§ **What you need to do**:
Find every line below where the word "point" occurs, then give how many you found and nothing else.

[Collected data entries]

########

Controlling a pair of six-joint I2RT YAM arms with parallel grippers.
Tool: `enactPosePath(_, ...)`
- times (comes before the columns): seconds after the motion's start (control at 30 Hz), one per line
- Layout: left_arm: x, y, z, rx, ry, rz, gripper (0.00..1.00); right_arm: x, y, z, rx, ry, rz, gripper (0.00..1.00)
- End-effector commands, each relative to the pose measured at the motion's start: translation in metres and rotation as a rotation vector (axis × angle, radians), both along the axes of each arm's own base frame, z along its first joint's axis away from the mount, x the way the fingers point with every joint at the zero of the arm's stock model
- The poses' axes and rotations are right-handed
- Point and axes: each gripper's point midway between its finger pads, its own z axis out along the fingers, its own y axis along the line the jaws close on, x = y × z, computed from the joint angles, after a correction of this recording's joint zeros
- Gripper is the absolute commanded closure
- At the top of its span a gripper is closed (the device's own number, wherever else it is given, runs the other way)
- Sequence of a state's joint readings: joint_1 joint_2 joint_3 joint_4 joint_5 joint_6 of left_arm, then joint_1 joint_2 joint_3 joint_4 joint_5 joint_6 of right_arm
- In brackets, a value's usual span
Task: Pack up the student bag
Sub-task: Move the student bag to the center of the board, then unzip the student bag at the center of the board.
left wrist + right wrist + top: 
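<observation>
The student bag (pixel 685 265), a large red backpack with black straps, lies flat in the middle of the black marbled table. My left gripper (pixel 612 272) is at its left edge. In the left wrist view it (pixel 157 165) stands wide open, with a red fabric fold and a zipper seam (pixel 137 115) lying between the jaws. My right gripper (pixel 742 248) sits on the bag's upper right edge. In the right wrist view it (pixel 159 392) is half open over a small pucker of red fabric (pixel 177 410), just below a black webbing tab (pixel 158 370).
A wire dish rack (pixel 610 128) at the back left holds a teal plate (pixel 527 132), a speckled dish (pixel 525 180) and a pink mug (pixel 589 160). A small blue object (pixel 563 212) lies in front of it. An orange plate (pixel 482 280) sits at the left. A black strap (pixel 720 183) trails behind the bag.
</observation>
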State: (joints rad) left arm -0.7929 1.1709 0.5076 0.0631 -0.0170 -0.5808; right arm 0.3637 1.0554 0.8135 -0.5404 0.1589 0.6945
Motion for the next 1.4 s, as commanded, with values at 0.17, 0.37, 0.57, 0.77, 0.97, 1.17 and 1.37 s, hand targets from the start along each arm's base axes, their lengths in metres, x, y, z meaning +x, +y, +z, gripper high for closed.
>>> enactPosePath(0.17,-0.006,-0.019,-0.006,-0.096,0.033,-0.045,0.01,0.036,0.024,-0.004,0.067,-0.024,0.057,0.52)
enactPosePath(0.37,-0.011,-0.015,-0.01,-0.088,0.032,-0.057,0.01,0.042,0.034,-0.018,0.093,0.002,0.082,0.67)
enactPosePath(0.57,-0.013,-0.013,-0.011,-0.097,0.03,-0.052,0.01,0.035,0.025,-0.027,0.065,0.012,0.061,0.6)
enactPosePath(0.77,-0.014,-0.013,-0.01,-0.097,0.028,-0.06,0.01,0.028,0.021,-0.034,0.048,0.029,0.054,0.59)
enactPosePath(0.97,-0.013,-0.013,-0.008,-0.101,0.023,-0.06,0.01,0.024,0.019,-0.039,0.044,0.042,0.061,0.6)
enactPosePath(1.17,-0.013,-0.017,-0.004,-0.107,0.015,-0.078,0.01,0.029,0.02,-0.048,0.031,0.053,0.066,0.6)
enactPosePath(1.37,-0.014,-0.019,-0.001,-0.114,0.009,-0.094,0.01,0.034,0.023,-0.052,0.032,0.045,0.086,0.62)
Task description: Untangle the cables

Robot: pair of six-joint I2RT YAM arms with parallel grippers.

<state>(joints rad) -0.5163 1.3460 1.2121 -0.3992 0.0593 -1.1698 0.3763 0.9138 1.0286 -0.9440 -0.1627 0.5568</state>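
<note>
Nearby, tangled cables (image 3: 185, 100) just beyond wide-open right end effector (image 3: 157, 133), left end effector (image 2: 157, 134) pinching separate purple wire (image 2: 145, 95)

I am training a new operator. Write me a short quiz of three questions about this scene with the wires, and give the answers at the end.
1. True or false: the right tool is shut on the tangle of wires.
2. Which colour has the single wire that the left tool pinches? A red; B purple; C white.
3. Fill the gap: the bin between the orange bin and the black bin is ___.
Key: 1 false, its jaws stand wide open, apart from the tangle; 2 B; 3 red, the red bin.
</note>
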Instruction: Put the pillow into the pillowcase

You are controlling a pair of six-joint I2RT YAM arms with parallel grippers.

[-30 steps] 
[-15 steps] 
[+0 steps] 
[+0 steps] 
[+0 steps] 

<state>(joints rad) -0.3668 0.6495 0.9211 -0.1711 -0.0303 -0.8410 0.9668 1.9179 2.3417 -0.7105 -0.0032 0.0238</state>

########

§ **Task answer**:
2